Saturday, July 6, 2013

A Lesson in Blogging and Needle Painting

Every once in a while when I'm looking at images posted to the Internet I actually see some of my projects.  I love seeing what I've made and hoping that someone might be inspired to try the projects themselves.  Last night I was looking at images of needle painting.  Going through the images I recognised a quilt layout I had posted in my blog.  The program that grabs images grabbed the quilt image instead of the needle painting picture near it.  So from now on I'm going to try and keep to a subject so the images go into the right category.  Just seems that blogs should be about a lot of stuff because everything in life effects everything else.

The needle painting exercises are slowly coming along.  I was going to work on the Marie A. stumpwork piece but I put it somewhere safe which usually means that I will never find it again.  Yes, I have looked in the freezer!

Needle Painted violet, lesson 5 from
Needle Painting Embroidery by Trish Burr.

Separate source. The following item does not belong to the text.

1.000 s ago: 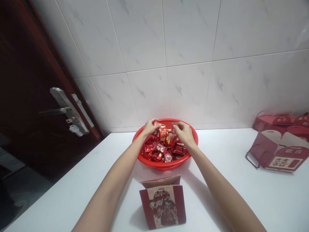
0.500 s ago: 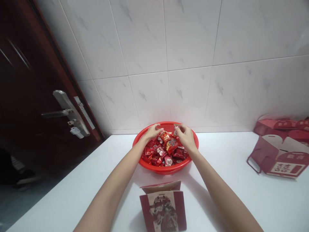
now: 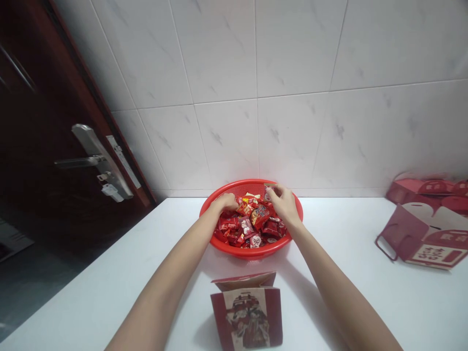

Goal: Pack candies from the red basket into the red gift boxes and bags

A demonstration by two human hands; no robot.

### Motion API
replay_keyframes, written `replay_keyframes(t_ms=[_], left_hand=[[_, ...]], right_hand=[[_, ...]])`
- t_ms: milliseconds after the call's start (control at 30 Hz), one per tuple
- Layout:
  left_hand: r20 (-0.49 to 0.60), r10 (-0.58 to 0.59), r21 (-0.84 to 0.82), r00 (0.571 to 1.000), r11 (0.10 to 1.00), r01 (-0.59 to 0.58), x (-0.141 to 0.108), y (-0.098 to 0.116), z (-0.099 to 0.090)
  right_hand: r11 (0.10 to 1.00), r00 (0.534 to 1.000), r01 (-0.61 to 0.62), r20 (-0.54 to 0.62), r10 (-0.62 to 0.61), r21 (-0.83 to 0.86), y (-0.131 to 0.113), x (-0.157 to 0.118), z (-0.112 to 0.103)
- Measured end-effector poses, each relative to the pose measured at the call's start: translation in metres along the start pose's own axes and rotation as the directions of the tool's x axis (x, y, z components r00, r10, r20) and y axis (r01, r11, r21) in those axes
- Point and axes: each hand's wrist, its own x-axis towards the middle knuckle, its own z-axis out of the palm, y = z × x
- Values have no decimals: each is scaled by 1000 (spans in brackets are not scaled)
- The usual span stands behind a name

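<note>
A red plastic basket holds a heap of wrapped sweets, mostly red. My left hand reaches into its left side with the fingers curled down among the sweets; the fingertips are hidden. At the basket's right rear, my right hand pinches a small wrapped sweet between thumb and fingers. Nearer to me stands an open-topped, dark red and beige printed box, apart from the basket.
Another open red box with a handle lies on the right of the white table. Behind it are more red boxes. A tiled wall rises behind the basket, and a dark door is on the left.
My left hand has moved down into the sweets, its fingers now curled rather than spread. My right hand stays at the basket's right rear with the small packet. The view has shifted slightly.
</note>
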Motion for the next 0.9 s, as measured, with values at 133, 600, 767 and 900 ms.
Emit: replay_keyframes(t_ms=[133, 600, 767, 900], left_hand=[[128, -20, -22, 992, 999, 23, 0, 0, -1], [71, 102, -104, 992, 990, -94, -2, -4, -6], [252, 27, -20, 967, 1000, -22, -8, -1, -5], [388, -31, 50, 921, 999, 13, -11, 2, -2]], right_hand=[[999, 1000, 14, -1, -14, -42, 3, 1, 0], [999, 1000, 10, 9, -10, -31, 1, 0, -1], [1000, 1000, 14, 20, -14, -26, 0, 0, -1], [1000, 1000, 11, 27, -11, -17, -2, 0, 0]])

Some Thoughts on Needle Painting

Finally I finished the needle painted violet.  The leaf alone took more than 700 stitches. The first try at it came out so badly I thought that I may not be able to learn the needle painting technique.  But this violet came out much better.  I am not actually able to keep up the long and short stitch.  Starting out I create the long and short stitch along the stab stitched outline.  The next row of stitches is where I start having a problem.  When I start stitching the second row the obvious stitching pattern bothers me.  So I usually start randomizing the stitch length and placement.  I let my needle wander around but I always pierce back into the previous row of stitches.  Every few stitches I like to take a stitch back two rows.  This causes a blending effect, so to many longer stitches and you will loose the shading effect.  Also I angle the stitches along the growing pattern for the plant.  To angle the stitches correctly I find looking at a flower or a picture of one helps.  Getting the angle of the stitches seems the hardest part of this technique.  Another tricky part of needle painting is choosing colors.  Colors that are to close can blend into each other so that it doesn't look like you've shaded at all.  Like most techniques it just takes practice.  A good book helps too!